If we should not discuss and debate ideas with people who disagree with our ideas, with whom should we discuss and debate them?
Exactly.
3. “The question of whether Objectivism is an ‘open system’ or a closed one is too simple and obvious to warrant debate.”
This claim betrays many facts, including the fact that Objectivists in decades past wrote many thousands of words in an effort to explain why Objectivism is a closed system (see below)—and the fact that in recent weeks, a number of people claiming to be Objectivists have spent hours on YouTube trying to unpack all the supposed “simplicity” and “obviousness” of the point, while vaguely attempting to smear me for debating the subject with Hicks (see below).
Young people new to Rand’s ideas can be and often are innocently confused about whether Objectivism is a closed system or an open one—just as they can be and often are innocently confused about abortion, immigration, anarchism, and many other issues that require rational standards, principled thinking, and avoidance of certain non-obvious logical and conceptual fallacies, such as package-deals and frozen abstractions. In my debate with Hicks, I will identify the relevant standards and principles, unpack the package-deals, unfreeze the frozen abstractions, and explain how these and related fallacies caused the confusion at hand. I will do so in plain English and with helpful analogies and examples, showing the importance of drawing bright conceptual lines between essentially different things. In short, I will bring clarity to their minds on the matter at hand.
4. “Debating Objectivism vs. ‘open Objectivism’ is akin to debating whether slavery is good.”

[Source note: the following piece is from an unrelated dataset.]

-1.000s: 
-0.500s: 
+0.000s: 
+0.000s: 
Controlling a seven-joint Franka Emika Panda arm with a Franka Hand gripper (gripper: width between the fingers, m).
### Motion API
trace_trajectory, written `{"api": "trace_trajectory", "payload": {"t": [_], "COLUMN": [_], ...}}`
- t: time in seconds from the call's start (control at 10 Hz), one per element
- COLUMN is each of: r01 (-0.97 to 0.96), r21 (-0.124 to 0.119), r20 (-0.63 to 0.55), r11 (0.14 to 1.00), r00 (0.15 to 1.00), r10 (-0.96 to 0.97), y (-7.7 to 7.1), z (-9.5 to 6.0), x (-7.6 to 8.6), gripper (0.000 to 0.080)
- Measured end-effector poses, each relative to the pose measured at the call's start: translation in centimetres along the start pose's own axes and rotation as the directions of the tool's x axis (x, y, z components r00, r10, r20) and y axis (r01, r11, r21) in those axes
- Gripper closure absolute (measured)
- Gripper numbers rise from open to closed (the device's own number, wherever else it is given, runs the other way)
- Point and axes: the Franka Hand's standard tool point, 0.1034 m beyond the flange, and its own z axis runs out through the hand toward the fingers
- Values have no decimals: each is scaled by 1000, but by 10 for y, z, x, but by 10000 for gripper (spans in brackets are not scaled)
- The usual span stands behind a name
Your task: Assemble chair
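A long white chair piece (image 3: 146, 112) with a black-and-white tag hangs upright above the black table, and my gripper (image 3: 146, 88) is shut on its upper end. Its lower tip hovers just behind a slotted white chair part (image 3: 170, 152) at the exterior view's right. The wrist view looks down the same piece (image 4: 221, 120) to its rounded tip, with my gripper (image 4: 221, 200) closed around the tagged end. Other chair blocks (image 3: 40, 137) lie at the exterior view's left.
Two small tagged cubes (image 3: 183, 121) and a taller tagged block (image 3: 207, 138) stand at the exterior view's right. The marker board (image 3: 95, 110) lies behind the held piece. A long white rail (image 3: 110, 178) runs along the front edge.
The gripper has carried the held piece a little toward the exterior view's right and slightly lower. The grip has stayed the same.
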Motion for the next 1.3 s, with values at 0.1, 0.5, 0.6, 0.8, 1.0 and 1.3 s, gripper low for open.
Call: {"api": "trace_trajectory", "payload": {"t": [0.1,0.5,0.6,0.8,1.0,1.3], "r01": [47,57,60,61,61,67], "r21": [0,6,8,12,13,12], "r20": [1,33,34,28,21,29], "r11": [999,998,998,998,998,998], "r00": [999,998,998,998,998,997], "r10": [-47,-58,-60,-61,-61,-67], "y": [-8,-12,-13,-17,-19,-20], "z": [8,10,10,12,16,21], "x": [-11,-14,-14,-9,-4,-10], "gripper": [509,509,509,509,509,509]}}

This is a false equivalence extraordinaire. To package these things together is like claiming that engaging with libertarians is akin to sanctioning the murderous Iranian theocracy. This, incidentally, is precisely what Peter Schwartz did in his 1989 essay “On Moral Sanctions.” He not only made that obscene equivalence and condemned libertarian groups and the libertarian movement wholesale; he also said that it is wrong to speak to libertarian groups “even if one’s topic is why Objectivism offers the proper foundation for genuine liberty.” His followers, including people at ARI, adopted this nonsense like Christian dogma. Thereafter, they refused to engage with libertarians for decades.
If you think about it, you quickly see that young libertarians—i.e., young people who want to defend liberty but don’t yet know how—are a perfect audience for Objectivists to address. But Schwartz and his ARI followers said to them, in effect, “Although we could tell you how to defend liberty on solid ground, we won’t because you’re evil.”
Imagine what the world might be like today if that dogma had not been accepted and followed for a generation.
It should go without saying that the mistaken or the confused are not the same as the murderous or the tyrannical. Debating Objectivism vs. “open Objectivism” is nothing like debating whether slavery is good. Such false equivalences retard people’s thinking and shut down healthy debate. We should reject such package-deals wholesale and call them what they are: morally obscene.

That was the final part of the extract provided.